それでもイザベルの言う事を信じる様な男なら、その時はこっちから願い下げだ。イザベルの悪事を暴いた後、円満に婚約を解消するのもいいかもしれない。
婚約を解消…
なぜだろう、胸の奥がチクリと痛んだ。漫画ではリリアナはクリス様を愛していた。もしかしたら、強制力というものが働いているのかしら?それで私も、クリス様に好意を…
「お嬢様、いい加減に出発しないと間に合いませんよ!」
いけない、私ったらまた余計な事を考えてしまったわ。今はカーラの家に向かう事が専決よ。
急いで準備を整え、馬車に乗り込んだ。家からカーラの家までは、馬車で10分程度、なんとか間に合いそうね。
しばらく進むと、カーラの家が見えて来た。あら?門のところで待っていてくれているのは。
間違いない、カーラとご両親だわ。まさかご両親まで、待っていて下さっているだなんて。
馬車が停まると、急いで降りた。そして
「お待たせしてしまい、申し訳ございませんでした。わざわざ門のところで待っていて下さったのですね、ありがとうございます」
カーラとご両親に、頭を下げた。
「リリアナ様、今日はわざわざお越しくださり、ありがとうございました。あなた様が謝る必要はありませんわ。私が待っていたくて、待っていたのですから」
嬉しそうに私の元に駆け寄ってきたのは、カーラだ。すっかり元気になったカーラ。この前会った時よりも、また一段と綺麗になっている。この子、きちんとケアをすれば、とても美人なのね。

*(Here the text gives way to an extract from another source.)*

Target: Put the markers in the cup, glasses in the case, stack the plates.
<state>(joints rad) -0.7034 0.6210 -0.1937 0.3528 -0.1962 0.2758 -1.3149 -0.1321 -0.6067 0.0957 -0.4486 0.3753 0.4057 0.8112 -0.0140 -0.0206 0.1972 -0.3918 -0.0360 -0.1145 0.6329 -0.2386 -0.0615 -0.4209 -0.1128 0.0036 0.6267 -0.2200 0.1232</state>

「リリアナ嬢、本日は我が家にお越しいただき、ありがとうございました。それから、3ヶ月前のお茶会の件は、本当にお世話になりました。あなた様のお陰で、息子の悪事に気づく事が出来ました」
「まさか息子がカーラをあのように陰湿に虐めているとは、夢にも思っておりませんでした。ですが、思い返してみれば、不自然な点はいくつもありました。まさか使用人からも、冷遇されていただなんて。カーラになんと謝ればいいか…」
「カルロスが領地に行ってから、カーラは今までとは別人の様に明るい女性になりました。きっとリリアナ嬢が、カーラを陰で支えて下さったからなのでしょう。本当にありがとうございました」
「リリアナ様は、カーラの恩人です。どうかこれからも、カーラの事をよろしくお願いします」
改めてご両親から、頭を下げられたのだ。息子の悪事を知って、カーラを守るためにろくでなしカルロスをすぐに領地に送った点を見ると、ご両親はまともな人間なのだろう。